You see, I’m comparatively young. Young enough to have made sweeping statements in the past, but also old enough to realise how sweeping and how limiting those statements were. I’m getting a little older and a tiny bit wiser, and I realised that I’m not held accountable to old decisions. I don’t have to go along the path set before me by my own history, any more than I have to go along a path set by someone else. And so, when I started getting stirrings of wanting something I had never wanted before, I realised that yes, change is possible and sometimes even welcome.

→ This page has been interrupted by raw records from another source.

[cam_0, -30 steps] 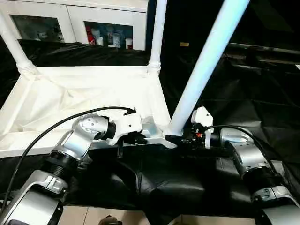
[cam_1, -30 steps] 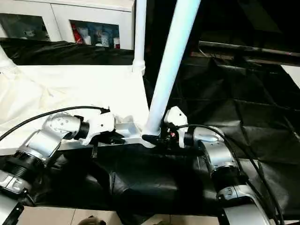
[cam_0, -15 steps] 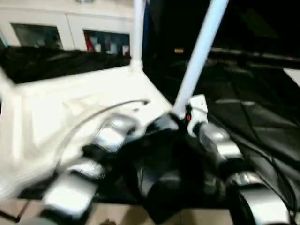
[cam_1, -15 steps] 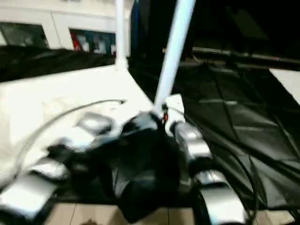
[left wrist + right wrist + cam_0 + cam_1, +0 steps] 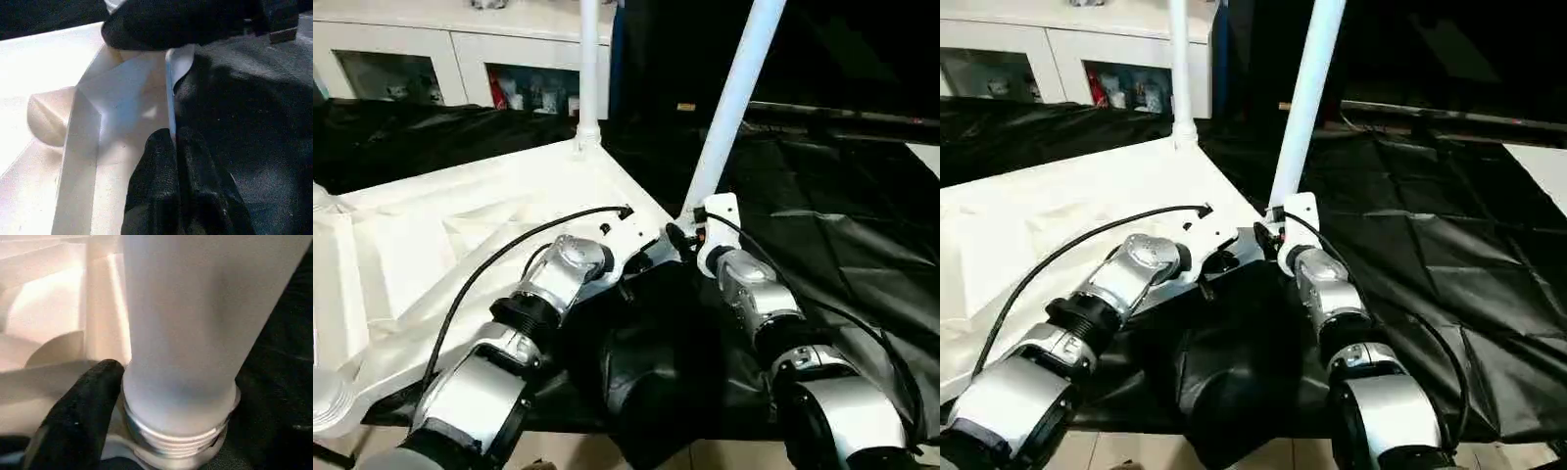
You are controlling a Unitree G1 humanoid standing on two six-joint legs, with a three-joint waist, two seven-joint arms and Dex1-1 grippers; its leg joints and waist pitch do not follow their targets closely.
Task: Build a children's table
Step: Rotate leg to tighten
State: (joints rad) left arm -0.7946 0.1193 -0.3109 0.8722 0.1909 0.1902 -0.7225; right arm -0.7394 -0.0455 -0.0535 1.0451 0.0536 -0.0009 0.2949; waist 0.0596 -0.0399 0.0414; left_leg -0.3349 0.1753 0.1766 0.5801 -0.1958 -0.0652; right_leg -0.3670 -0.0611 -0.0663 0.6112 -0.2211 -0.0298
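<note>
Reaching to frame centre, left gripper [image 5: 173,147] pinches the tabletop [image 5: 460,235] rim; right gripper [image 5: 680,238] clamps the leg [image 5: 729,103] base.

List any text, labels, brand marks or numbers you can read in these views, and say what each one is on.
None can be read.
Tabletop, the two fitted legs: plain white, no markings seen.
Left gripper, right gripper and their wrist housings: no legible marks.
Items in the cabinet: coloured packaging, any print too small to read.
</note>
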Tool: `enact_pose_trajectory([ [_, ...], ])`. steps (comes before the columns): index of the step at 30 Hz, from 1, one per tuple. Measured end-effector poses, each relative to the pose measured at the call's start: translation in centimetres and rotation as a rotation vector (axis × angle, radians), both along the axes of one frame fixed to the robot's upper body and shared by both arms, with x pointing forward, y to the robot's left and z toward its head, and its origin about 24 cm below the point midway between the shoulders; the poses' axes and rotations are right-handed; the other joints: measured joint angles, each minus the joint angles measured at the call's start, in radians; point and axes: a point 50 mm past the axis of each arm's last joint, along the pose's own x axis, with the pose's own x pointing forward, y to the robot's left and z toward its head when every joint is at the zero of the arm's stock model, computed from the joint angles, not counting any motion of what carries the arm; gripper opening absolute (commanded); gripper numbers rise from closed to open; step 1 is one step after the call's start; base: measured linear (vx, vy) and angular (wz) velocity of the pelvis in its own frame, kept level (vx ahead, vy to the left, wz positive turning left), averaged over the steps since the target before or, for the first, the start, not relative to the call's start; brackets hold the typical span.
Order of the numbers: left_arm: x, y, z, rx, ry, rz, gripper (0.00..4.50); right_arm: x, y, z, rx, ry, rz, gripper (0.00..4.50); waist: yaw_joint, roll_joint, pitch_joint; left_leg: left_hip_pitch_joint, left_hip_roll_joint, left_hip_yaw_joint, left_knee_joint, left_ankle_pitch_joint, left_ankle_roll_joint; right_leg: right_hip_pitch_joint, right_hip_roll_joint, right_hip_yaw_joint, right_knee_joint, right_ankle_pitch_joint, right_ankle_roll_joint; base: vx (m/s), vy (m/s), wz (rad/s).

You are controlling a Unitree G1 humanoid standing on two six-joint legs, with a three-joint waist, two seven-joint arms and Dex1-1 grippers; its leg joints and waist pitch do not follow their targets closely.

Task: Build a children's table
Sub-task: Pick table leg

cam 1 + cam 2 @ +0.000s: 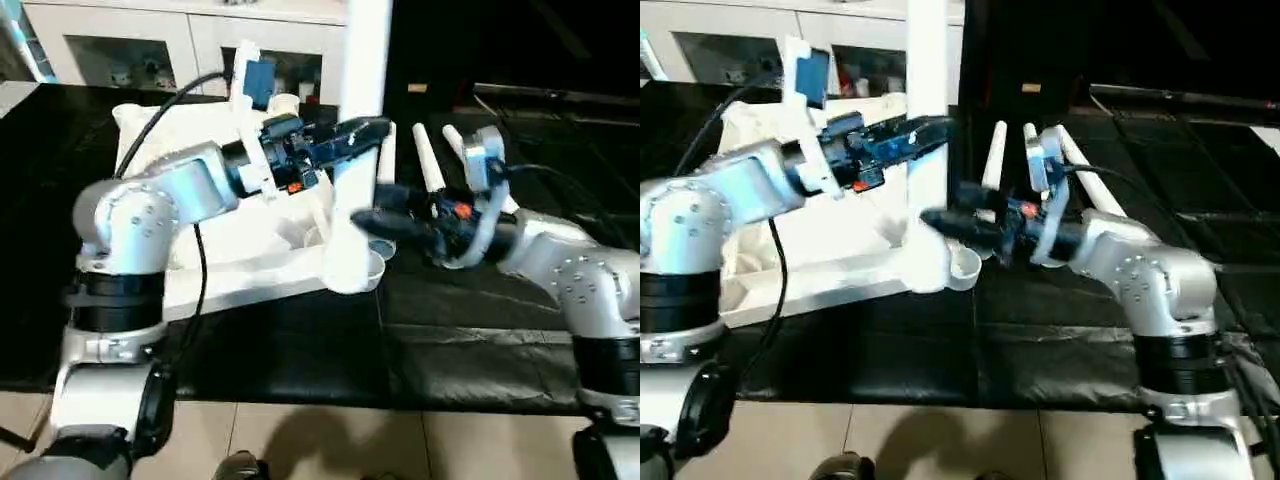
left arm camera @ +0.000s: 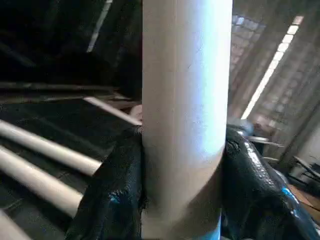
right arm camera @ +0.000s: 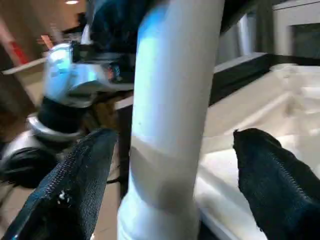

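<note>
Black matting covers the surface (image 1: 300, 340), with a white cabinet (image 1: 150, 45) with glass doors at 11 o'clock behind it. On the mat at 9 to 10 o'clock lies the tabletop (image 1: 230, 265), underside up. One leg (image 1: 362, 120) stands upright in the top's near corner socket (image 1: 350, 270), close to scene centre.

Left claw (image 1: 370, 130) reaches in from 9 o'clock and grips the leg partway up its shaft; in the left wrist view both black fingers (image 2: 112, 195) press against the tube on either side. Right claw (image 1: 375, 222) comes in from 3 o'clock, low on the leg just above the socket. In the right wrist view its fingers (image 3: 80, 185) stand wide apart on either side of the tube, not touching it.

Spare legs (image 1: 428, 160) lie on the mat at 1 o'clock, beyond the right arm, side by side.
</note>
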Motion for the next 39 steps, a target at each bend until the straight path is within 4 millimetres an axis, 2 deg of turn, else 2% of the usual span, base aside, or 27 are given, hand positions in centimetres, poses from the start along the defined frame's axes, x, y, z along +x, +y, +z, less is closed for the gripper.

And so it was, as we were going around show houses (yes, we’re going to move soon, too), that we stumbled upon a house that changed everything. We’ve been looking for a small place, 2-3 bedrooms, preferably with parking and a little garden. We like light, and ideally, would be not too far from either town (where we hang out) or work (these two things are, we realised like finding a unicorn). We’ve got a smallish budget, and houses that we like are sold before we’ve even fully contemplated how it might be to live there. Then we came across this gorgeous place. Three bedrooms, braai area, pool, garden, lovely kitchen, and – even better – a separate granny flat. It’s light, lovely, spacious, with a combination of old-style charm and modern convenience. It is, in fact, our dream house. In a nice neighbourhood, albeit in the suburbs (close to work, but far from town).
(You knew there would be a but, right?) It would mean continuing our current living situation, where my in-laws visit roughly every month, staying for up to a week at a time. Yeah. Let that sink in.
Because we own our current house with my husband’s parents, we were moving so that they could liquidate their cash, and make some provision for the next stage of their life (they are already retired, but moving towards old-age homes and so on). Individually (in other words as two separate couples), we can afford two small places, plus we want to keep their current house in Onrus – there’s no market for holiday homes, and it means more to us than it would be sold.
I wrote that about a month ago. So much has happened in the interim, that it deserves a separate post. Suffice for now to say that, we’ve bought the house. Eek.